Beginning with the line containing "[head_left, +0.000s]" and ending with the line containing "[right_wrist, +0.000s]", write out each line of the records below exactly; pictures and lines outside that range are left out.
◆ ◆ ◆
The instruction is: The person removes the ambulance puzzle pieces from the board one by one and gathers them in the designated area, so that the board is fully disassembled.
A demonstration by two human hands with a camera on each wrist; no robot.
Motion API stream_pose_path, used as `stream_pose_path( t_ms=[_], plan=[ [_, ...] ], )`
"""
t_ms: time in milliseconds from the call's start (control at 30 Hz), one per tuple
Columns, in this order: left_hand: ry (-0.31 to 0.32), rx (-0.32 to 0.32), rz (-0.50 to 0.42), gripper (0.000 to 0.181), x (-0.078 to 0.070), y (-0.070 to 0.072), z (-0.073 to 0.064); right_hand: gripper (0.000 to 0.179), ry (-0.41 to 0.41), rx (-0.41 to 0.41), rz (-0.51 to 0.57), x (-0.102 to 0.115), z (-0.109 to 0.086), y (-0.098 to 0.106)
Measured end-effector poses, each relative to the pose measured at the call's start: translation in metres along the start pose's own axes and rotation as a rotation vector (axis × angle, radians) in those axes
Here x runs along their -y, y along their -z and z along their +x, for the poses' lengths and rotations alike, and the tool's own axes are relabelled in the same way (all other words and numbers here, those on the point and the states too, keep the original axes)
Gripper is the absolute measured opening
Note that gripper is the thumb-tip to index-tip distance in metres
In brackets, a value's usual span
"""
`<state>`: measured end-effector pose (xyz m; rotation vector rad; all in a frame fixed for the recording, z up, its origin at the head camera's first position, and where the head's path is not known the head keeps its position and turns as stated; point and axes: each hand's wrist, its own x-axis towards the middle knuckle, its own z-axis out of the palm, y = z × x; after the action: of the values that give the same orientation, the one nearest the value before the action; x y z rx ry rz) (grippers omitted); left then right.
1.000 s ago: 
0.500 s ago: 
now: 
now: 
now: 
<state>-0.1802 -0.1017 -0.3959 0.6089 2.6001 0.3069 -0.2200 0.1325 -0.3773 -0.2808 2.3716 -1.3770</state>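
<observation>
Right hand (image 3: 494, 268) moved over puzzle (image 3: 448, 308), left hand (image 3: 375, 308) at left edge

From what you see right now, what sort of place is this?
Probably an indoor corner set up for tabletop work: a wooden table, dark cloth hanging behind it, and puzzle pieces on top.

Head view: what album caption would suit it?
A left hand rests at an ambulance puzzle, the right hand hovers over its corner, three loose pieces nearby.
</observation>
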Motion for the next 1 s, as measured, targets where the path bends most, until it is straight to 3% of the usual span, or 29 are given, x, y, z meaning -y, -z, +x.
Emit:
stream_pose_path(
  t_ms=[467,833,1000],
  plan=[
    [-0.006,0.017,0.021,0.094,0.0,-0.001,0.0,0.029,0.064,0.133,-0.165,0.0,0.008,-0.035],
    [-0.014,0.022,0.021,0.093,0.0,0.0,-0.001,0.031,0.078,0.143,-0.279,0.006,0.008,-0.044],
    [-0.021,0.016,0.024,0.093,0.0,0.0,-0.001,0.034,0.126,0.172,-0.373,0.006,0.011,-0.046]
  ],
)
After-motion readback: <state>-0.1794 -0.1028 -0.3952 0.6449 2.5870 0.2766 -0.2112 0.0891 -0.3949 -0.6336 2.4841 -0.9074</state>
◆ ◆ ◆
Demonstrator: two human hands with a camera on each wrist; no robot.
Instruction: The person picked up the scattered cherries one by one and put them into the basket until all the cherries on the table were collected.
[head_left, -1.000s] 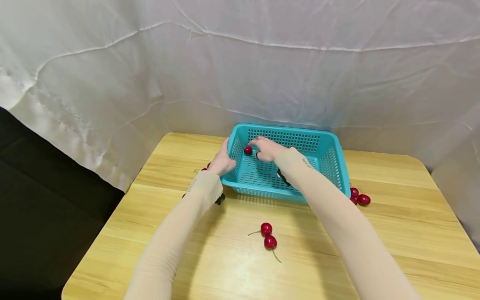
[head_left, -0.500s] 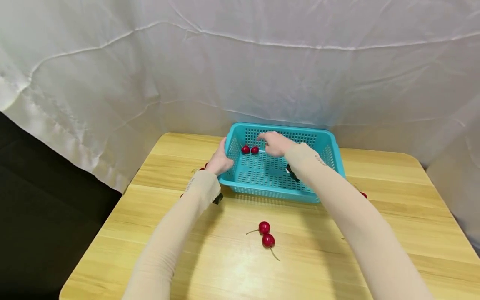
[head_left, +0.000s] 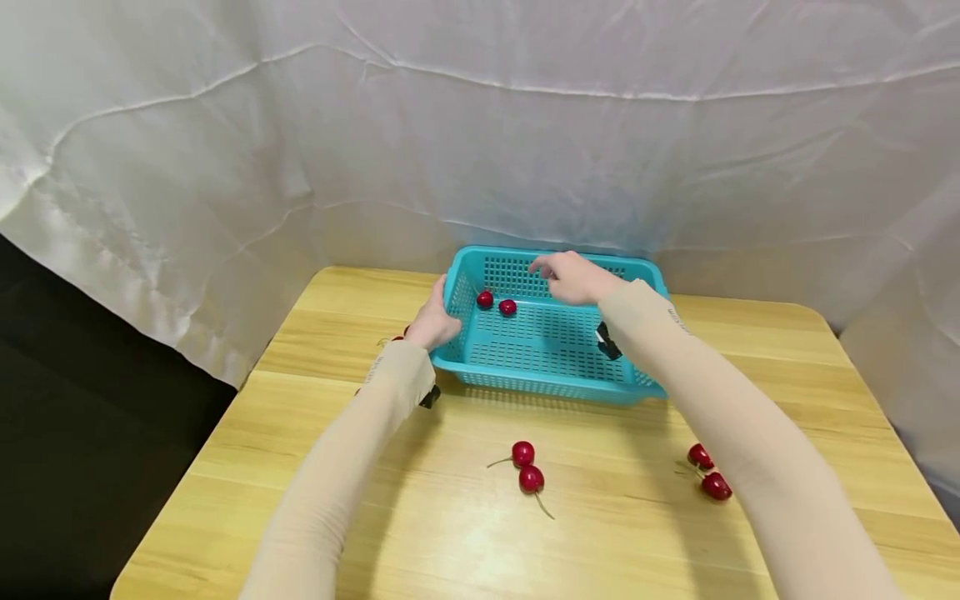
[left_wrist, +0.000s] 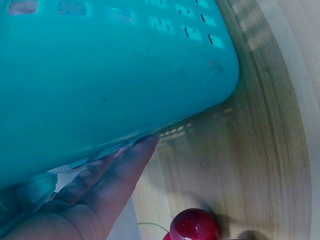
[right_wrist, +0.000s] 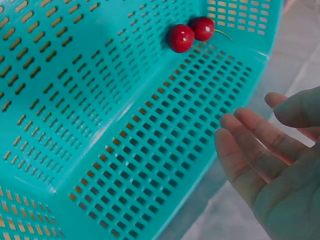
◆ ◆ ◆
**YOUR SOLUTION:**
[head_left, +0.000s] 
[left_wrist, +0.000s] 
[right_wrist, +0.000s] 

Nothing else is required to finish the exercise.